A change in either direction will put the average away from what the individuals are best adapted to on average and under a symmetric assumption (like approximate normality), I’d expect it to hurt more individuals than it helps.
Suppose a human in a t-shirt and jeans, going for a walk. Preferred temperature: 24 °C. The weather turns and the temperature drops to 14 °C. Is this person half as physiologically stressed and half as miserable as they would have been if the temperature had dropped to 4 °C? I don’t think so. The response is not linear. In my original example, most individuals would not end up too far from their preferred temperature. Wouldn’t welfare gains and losses be mostly driven by the extremes?
3.
they’re just part of the environment and conditions under consideration
They could be, depending on the species, moral patients.
Welfare gains and losses could be mostly driven by the extremes, I don’t know. But animals already live in environments with variable temperatures, some of which may be intolerable or barely tolerable. A small average change can push the barely tolerable to intolerable. And this will happen more on the extreme the average temperature is heading towards.
I think I get your 3rd point now. If we’re using something like average fitness as a correlate of average welfare, and different species are competing, then a change that’s bad on average for one species would be good on average for its competitors, and we can’t say whether the change tends to be more good or bad overall using an a priori argument like mine. Competition basically prevents the changes from being random in the way my argument assumed. However, this just gets you symmetry again under uncertainty.

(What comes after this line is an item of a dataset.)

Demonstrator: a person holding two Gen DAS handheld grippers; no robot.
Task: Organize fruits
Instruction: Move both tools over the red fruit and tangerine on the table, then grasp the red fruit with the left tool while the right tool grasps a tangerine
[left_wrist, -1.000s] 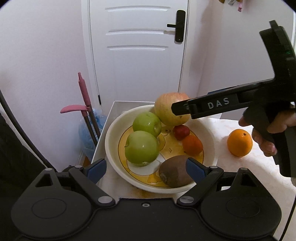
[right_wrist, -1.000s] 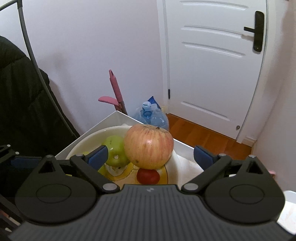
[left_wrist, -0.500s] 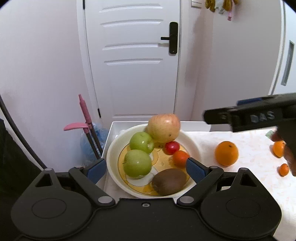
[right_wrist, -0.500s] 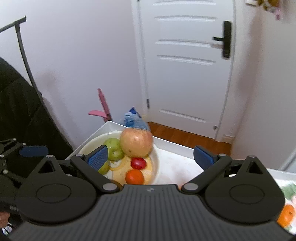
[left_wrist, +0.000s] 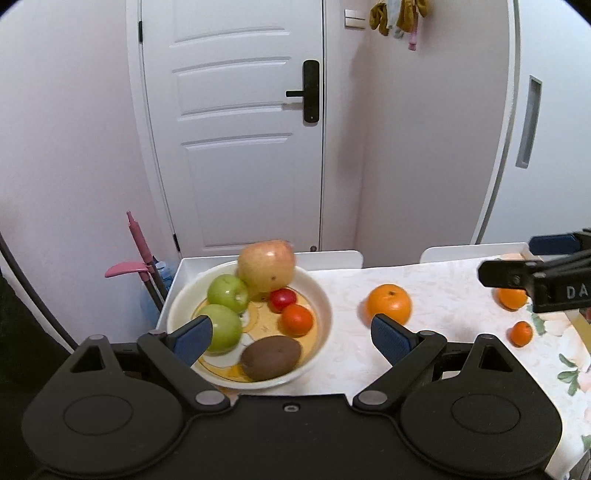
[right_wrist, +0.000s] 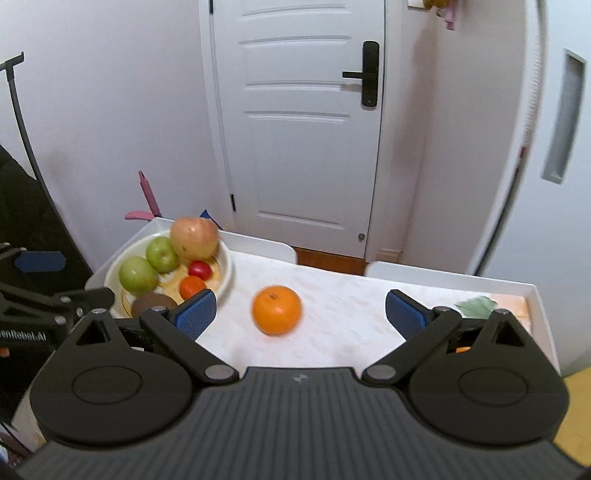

Maybe you can zoom out and consider the average fitness in the whole multi-species population in a given ecosystem. And not all changes need involve significant competition between species, so for the ones that don’t, symmetry is broken again in favour of a negative effect on average welfare, which in turn would break symmetry in favour of a negative effect overall.
2. I’m not sure I understand your last point. Even if a small change pushes the barely tolerable to intolerable you still have the opposite effect on the other side of the curve, where it provides relief. I am assuming here that in most polygenic traits the curve is not so narrow that there aren’t dysfunctional individuals being produced on both extremes.
3. I concede your point that if there is less than perfect competition, this effect doesn’t completely negate any effect on average welfare. It would still make such an effect smaller and less relevant as compared to other considerations, like species composition.
2. tl;dr: The effect would be smaller on the opposite side, assuming something like a normal distribution of temperatures at baseline and a symmetric survival rate (or serious adverse event) function of temperature, centered on the mean temperature, which we would assume by symmetry, and because of the optimization of evolution. So, the animals who benefit would benefit less than the harm to the animals who are made worse off. You’ll get more deaths on the side you’re moving the temperature towards than you’re preventing on the other side.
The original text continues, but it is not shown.